É natural que um produto de sucesso da cultura pop ganhe algum tipo de derivado. Mesmo que ninguém peça por isso, o que só deixa explícito que dinheiro fala mais alto do que qualidade na maioria dos casos. Tomemos The Walking Dead como exemplo, que mesmo entregando temporadas sofríveis ao longo dos anos, ainda gerou inúmeras séries derivadas. E nem mesmo a sátira sangrenta de The Boys consegue fugir dessa sina. Gen V, no entanto, mostra sua razão de existir nos primeiros episódios lançados no Prime Video. Contendo tudo aquilo que os fãs já conhecem atrelado a um certo frescor narrativo que por vezes falta na série principal.
Livre da rixa entre Billy e Homelander e até mesmo do material base (a série tem uma leve inspiração no arco Hora de Partir), Gen V consegue explorar suas ideias com mais consistência nesse início. Claro, existem referências ao momento atual de The Boys, mas esse não é o foco. As críticas sociais, violência e sexo são utilizadas não apenas para o choque gratuito, mas como um atrativo para essa parte ainda pouco explorada do universo televisivo da obra de Garth Ennis. E outra, adolescentes com superpoderes e uma bússola moral danificada sempre rende algo no mínimo divertido.

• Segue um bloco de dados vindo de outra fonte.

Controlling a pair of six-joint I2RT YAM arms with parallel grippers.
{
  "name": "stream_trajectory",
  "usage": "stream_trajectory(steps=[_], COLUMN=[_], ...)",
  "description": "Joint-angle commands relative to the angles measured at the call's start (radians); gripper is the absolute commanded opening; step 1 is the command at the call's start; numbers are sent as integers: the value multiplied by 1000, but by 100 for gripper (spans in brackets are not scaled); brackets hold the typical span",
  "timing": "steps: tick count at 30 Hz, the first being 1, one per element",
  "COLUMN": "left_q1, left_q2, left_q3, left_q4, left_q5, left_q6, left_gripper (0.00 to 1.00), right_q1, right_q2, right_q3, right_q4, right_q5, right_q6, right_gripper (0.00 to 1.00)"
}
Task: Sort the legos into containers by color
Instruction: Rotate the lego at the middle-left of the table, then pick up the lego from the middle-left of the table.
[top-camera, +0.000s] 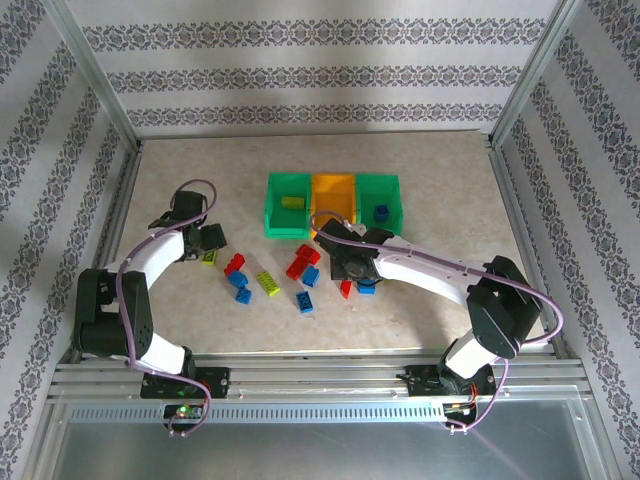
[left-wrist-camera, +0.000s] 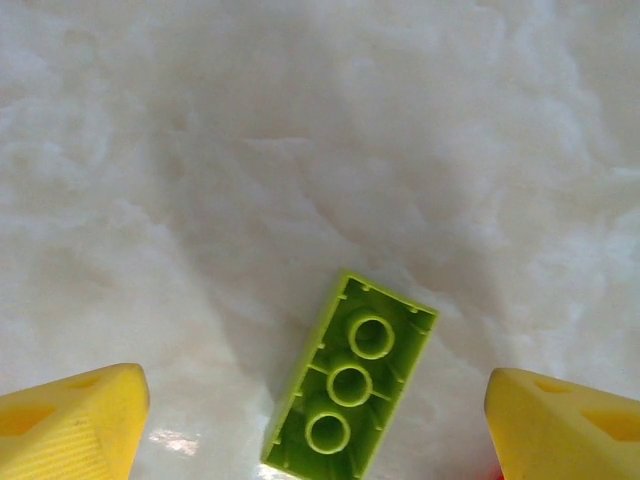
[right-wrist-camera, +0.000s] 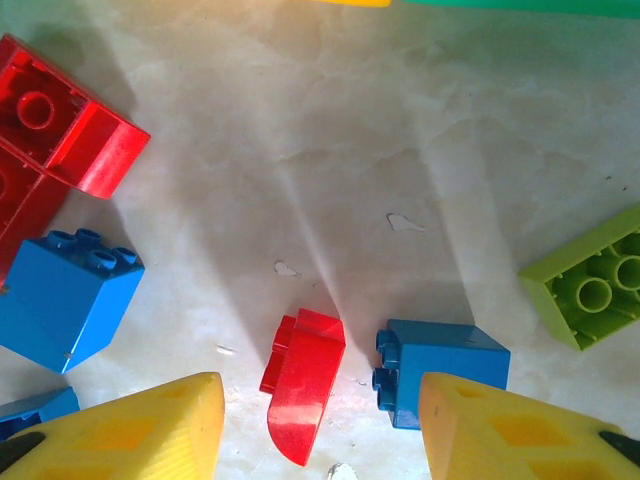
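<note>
My left gripper (left-wrist-camera: 318, 432) is open and low over the table, its yellow fingertips (left-wrist-camera: 75, 430) wide apart. A yellow-green lego (left-wrist-camera: 350, 385) lies upside down between them, untouched. From above, this gripper (top-camera: 207, 240) is left of the loose pile. My right gripper (right-wrist-camera: 320, 430) is open too, with a red curved lego (right-wrist-camera: 303, 395) lying between its fingers. A blue lego (right-wrist-camera: 443, 370) lies on its side against the right finger's inner edge. The containers stand at the back: green (top-camera: 272, 212), orange (top-camera: 333, 185), green (top-camera: 362, 190).
Loose legos lie between the arms: red (top-camera: 235, 264), blue (top-camera: 243, 295), yellow-green (top-camera: 268, 283), red (top-camera: 303, 262), blue (top-camera: 304, 301). A yellow-green brick (top-camera: 292, 202) is in the left bin and a blue one (top-camera: 381, 212) in the right bin.
</note>
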Motion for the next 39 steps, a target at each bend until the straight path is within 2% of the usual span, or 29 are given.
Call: stream_trajectory(steps=[1,6,10,17,24,27,34,39], left_q1=[3,2,2,3,3,3,0,-51], left_q2=[10,74,124,172,149,121,8,-67], left_q3=[-20,-13,-2,28,12,2,-8,4], left_q4=[29,42,43,7,10,15,57,117], left_q5=[56,91,79,46,29,30,102,185], left_q6=[-11,-4,-1,-14,-24,-26,-47,-99], left_gripper=[88,82,75,51,27,20,11,10], right_q1=[13,19,24,32,50,57,63,66], right_q2=[20,23,19,13,40,64,90,92], right_q3=[6,6,-4,-27,-37,-30,-19,-34], right_q4=[-20,-20,-22,-21,12,17,19,37], right_q5=[3,5,3,-4,-32,-40,-49,-53], right_q6=[24,33,44,68,88,89,103,122], right_gripper=[55,55,56,64,63,62,59,59])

O foco está em Marie Moreau (Jaz Sinclair), uma jovem assombrada por uma tragédia envolvendo a descoberta de seus poderes no passado. Aceita na prestigiada Universidade Godolkin, ela almeja fazer parte d’Os Sete. O que começa como um sonho adolescente logo se transforma em um mistério sangrento envolvendo alunos famosos, como Luke Riordan (Patrick Schwarzenegger), Andre Anderson (Chance Perdomo), Jordan Li (London Thor e Derek Luh) e Cate Dunlap (Maddie Phillips). É através dos olhos inocentes de Marie que aprendemos mais sobre a realidade da universidade e toda a corrupção da Vought, no melhor estilo jornada de amadurecimento e estudo de problemas que afligem os jovens no mundo real.
Sutileza nunca foi o forte desse universo e Gen V não tenta fugir disso. A forma como os poderes refletem traumas e questões sociais da juventude de maneira explícita é eficiente para transmitir a mensagem desejada. Marie precisa se cortar para utilizar seu poder, Emma (Lizze Broadway) provoca o vômito para diminuir de tamanho e come bastante para crescer novamente, e Jordan Li troca de gênero livremente, ganhando diversas habilidades no processo, mas encara o desgosto dos pais e o preconceito no campus. Não é o fato de serem diferentes que os une, e sim os traumas em comum. Ao não ignorar o elefante superpoderoso na sala, os roteiros fluem de maneira mais orgânica equilibrando mistério e ação.
Gen V também aborda as redes sociais como forma de autopromoção e a maneira como muitos vivem apenas de aparências, escondendo seus demônios em troca de um sucesso por vezes nocivo. Nas questões visuais, a série é eficiente ao mesclar efeitos práticos e digitais. Claro, o sangue manipulado por Marie e as cenas em que Emma está em miniatura são artificiais até demais, mas isso não tira o espectador da imersão, tendo em vista que o foco não está essencialmente nos poderes, e sim no desenvolvimento da trama. Para quem espera pelo banho de sangue, bom, essa parte nunca decepciona.
Claro que esse início promissor pode se perder ao longo da temporada, mas é inegável que Gen V inicia sua trajetória consciente dos próprios passos e principalmente de suas limitações. The Boys com adolescentes pode parecer pejorativo, mas saber rir de si mesmo também é um superpoder.